- _THE TASK_
Please show every line from the entries that carries the word "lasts".

++++ RECORDS

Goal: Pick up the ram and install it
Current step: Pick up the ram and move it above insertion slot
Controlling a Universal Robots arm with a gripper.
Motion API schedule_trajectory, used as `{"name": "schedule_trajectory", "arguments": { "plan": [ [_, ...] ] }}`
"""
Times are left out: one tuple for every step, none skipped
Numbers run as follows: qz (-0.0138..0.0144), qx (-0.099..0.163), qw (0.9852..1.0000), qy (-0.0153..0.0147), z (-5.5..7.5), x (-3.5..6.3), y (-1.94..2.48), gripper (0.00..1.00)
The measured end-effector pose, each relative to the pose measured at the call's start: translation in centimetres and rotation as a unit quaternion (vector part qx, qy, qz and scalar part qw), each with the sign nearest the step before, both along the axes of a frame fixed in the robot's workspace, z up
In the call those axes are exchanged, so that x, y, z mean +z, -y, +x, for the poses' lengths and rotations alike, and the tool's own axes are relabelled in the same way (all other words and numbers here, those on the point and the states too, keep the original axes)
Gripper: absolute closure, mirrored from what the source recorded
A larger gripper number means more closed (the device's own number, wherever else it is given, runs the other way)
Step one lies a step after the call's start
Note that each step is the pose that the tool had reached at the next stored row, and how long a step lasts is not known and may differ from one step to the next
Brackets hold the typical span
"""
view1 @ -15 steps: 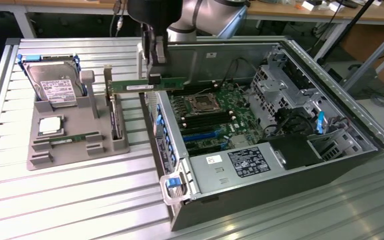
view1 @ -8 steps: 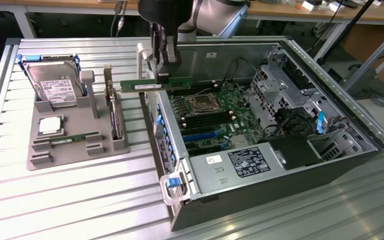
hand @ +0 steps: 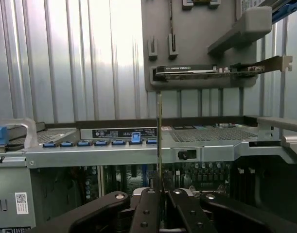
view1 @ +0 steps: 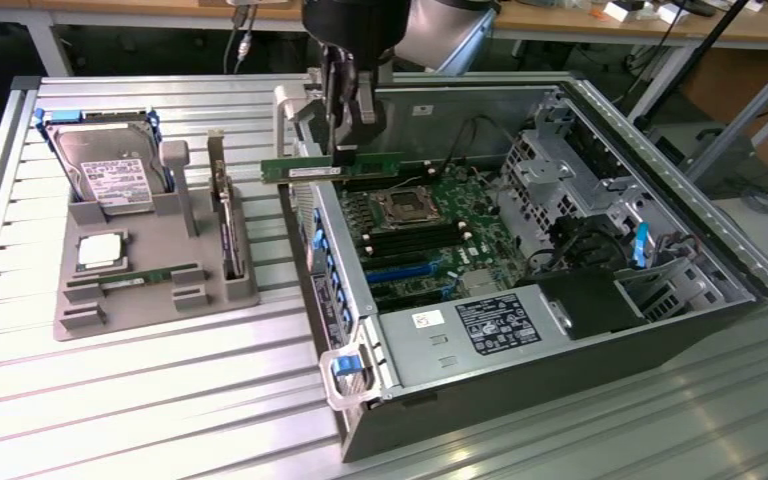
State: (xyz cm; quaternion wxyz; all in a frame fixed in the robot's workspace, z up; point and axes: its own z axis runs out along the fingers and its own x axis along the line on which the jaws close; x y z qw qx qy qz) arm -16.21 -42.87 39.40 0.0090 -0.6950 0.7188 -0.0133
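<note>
Ram (view1: 297,170) is hanging level just above the open computer case (view1: 531,400), with the gripper (view1: 345,152) clamping its middle from above.

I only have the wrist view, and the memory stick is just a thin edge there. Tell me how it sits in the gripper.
Observer: In the exterior view the gripper pinches the memory stick at the middle of its upper edge. The stick hangs level, with its white label showing.
Operator: Say what it hangs over.
Observer: It hangs inside the open computer case, clear of the green board and just beyond the square processor socket.
Operator: List what the tray holds besides the card.
Observer: The grey tray holds a hard drive at its far end and a silver processor chip nearer the middle.
</note>
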Motion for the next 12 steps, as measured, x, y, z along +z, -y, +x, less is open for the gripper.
{"name": "schedule_trajectory", "arguments": {
  "plan": [
    [0.0, 0.0, 1.0, 0.0, 0.2, 0.0, 0.0, 0.87],
    [0.0, 0.0, 1.0, 0.0, 0.6, 0.0, 0.0, 0.87],
    [0.0, 0.0, 1.0, 0.0, 0.9, 0.0, 0.0, 0.87],
    [0.0, 0.0, 1.0, -0.0001, 1.0, 0.0, 0.0, 0.87],
    [0.0, 0.0, 1.0, 0.0, 1.2, 0.0, 0.0, 0.87],
    [0.0, 0.0, 1.0, 0.0, 1.2, 0.0, 0.0, 0.87],
    [0.0, 0.0, 1.0, 0.0, 1.4, 0.0, 0.0, 0.87],
    [0.0, 0.0, 1.0, -0.0001, 1.5, 0.0, 0.0, 0.87],
    [0.0, 0.0, 1.0, 0.0, 1.6, 0.0, 0.0, 0.87],
    [0.0, 0.0, 1.0, -0.0001, 2.0, 0.0, 0.0, 0.87],
    [0.0, 0.0, 1.0, -0.0001, 2.2, 0.0, 0.0, 0.87],
    [0.0, 0.0, 1.0, -0.0001, 2.4, 0.0, 0.0, 0.87]
  ]
}}
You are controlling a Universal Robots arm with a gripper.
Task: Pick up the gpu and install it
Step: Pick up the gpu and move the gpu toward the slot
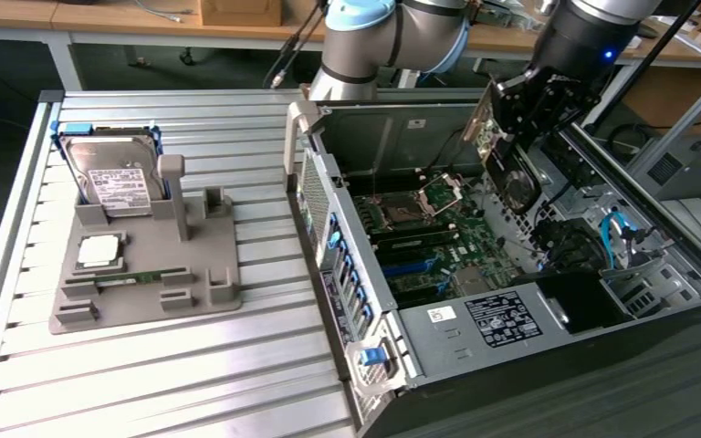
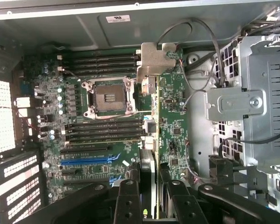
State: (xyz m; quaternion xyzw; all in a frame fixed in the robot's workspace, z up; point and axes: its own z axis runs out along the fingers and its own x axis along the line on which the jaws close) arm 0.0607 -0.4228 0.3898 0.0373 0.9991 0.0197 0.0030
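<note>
The table (image 1: 143, 365) is ribbed bare metal with a dull sheen. On it, the fixture (image 1: 143, 283) is matt grey plastic (flat, even finish). Near the table's far edge the hard drive (image 1: 107, 155) shows silver metal and a white paper label (image 1: 120, 192). The gpu (image 1: 488, 130) carries a smooth silver metal bracket (image 2: 155, 58).

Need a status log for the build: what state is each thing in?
Gripper: shut on the graphics card.
Graphics card: held above the motherboard, not seated.
Computer case: open, side off.
Processor socket: empty.
Hard drive: standing in the grey holder.
Memory stick: lying flat in the holder.
</note>
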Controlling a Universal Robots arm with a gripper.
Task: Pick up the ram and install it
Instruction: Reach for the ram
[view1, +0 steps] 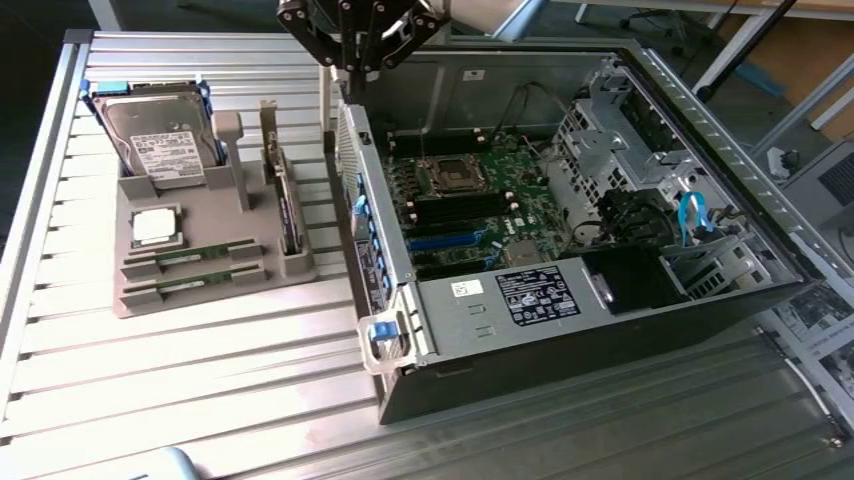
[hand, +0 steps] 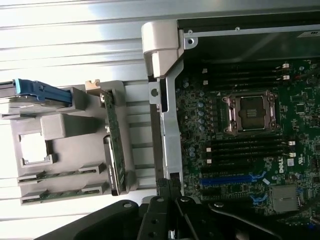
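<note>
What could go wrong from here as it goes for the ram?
The gripper hangs shut above the case wall, holding nothing; descending there could hit it. The two ram sticks lie close together in the gray holder, so a grab might nudge the neighbour or the processor.

Item: work table (view1: 200, 400), your bench. Its top is made of pale grey ribbed metal slats running crosswise, bounded on the exterior view's left by a metal edge rail (view1: 36, 170). Light: strong and cool. It glares white off the slats toward that left side and looks duller along the near edge. Beyond the rail you have dark floor (view1: 20, 60). Past the far corner, on the exterior view's right, you have a slanted black pole (view1: 747, 45), a brown cardboard-coloured panel (view1: 801, 45) and pale frame legs. At the lower right, printed sheets (view1: 821, 320) lie flat by the table's edge.
</note>
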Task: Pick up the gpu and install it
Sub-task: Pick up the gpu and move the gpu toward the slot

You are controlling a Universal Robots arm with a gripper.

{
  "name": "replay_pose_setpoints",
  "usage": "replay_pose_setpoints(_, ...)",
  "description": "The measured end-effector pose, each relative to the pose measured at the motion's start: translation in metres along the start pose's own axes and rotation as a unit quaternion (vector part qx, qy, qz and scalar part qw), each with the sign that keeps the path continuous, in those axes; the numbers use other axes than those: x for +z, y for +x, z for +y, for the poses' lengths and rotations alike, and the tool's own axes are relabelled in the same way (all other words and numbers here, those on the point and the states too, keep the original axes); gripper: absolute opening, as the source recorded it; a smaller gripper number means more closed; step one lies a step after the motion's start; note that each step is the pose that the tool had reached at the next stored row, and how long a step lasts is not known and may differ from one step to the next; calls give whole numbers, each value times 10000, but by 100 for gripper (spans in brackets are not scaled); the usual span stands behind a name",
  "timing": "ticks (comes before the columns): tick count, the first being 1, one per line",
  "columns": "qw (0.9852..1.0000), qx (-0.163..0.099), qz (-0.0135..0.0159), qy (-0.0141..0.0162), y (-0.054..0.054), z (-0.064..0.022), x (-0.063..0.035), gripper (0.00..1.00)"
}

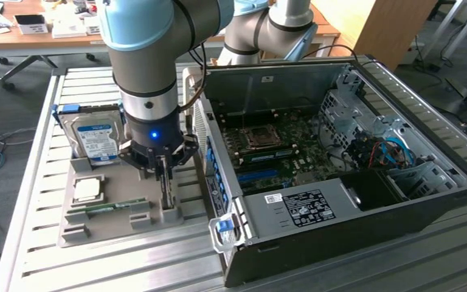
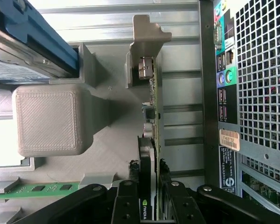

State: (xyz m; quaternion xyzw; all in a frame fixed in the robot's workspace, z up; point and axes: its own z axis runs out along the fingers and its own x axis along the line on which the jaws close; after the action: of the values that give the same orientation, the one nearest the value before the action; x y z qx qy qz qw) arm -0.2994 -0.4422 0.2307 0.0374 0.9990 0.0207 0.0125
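Arm (image 1: 148,61) stands plumb, last links stacked vertical, wrist straight down over the gray tray (image 1: 136,228). A blue light is lit on the wrist.

gripper (image 1: 163,176) points straight down and straddles the gpu (image 1: 167,198). In the wrist view the gripper (image 2: 150,164) has one black fingertip (image 2: 134,164) against the fan face and the other against the green board face, with no gap visible. Reads as clamped on the gpu (image 2: 156,112).

The gpu is directly under the gripper, upright on its long edge and seated in its tray slot (not lifted, lower edge down in the holder). The card runs in line with the jaws and extends away from them in the wrist view.

Around the gripper:
- hard drive (image 1: 95,137), blue label, on edge in the tray, toward the exterior view's left of the gripper, near but apart; its edge also shows in the wrist view (image 2: 23,51).
- CPU (image 1: 87,190) and memory stick (image 1: 107,207) lie flat, further toward the exterior view's left of the gripper.
- open PC case (image 1: 339,152) sits just beside the gripper on the exterior view's right, its rear port panel (image 2: 224,70) facing the card, not touching it.

Tray and case both rest on the slatted metal table (image 1: 79,267).
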Motion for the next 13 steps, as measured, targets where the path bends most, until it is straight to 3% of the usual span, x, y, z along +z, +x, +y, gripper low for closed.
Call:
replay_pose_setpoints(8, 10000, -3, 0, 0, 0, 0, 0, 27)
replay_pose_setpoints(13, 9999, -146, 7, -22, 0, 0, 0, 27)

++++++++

- _ANSWER TO THE PROBLEM_
Note that each step is the pose that the tool had reached at the next stored row, and how long a step lasts is not known and may differ from one step to the next
  "description": "The measured end-effector pose, each relative to the pose measured at the motion's start: translation in metres along the start pose's own axes and rotation as a unit quaternion (vector part qx, qy, qz and scalar part qw), each with the sign that keeps the path continuous, in those axes; the numbers use other axes than those: x for +z, y for +x, z for +y, for the poses' lengths and rotations alike, and the tool's own axes are relabelled in the same way (all other words and numbers here, those on the point and the states too, keep the original axes); gripper: absolute opening, as the source recorded it; a smaller gripper number means more closed; step one lies a step after the motion's start; note that each step is the pose that the tool had reached at the next stored row, and how long a step lasts is not known and may differ from one step to the next; calls give whole numbers, each value times 10000, but by 100 for gripper (spans in brackets are not scaled); the usual span stands behind a name",

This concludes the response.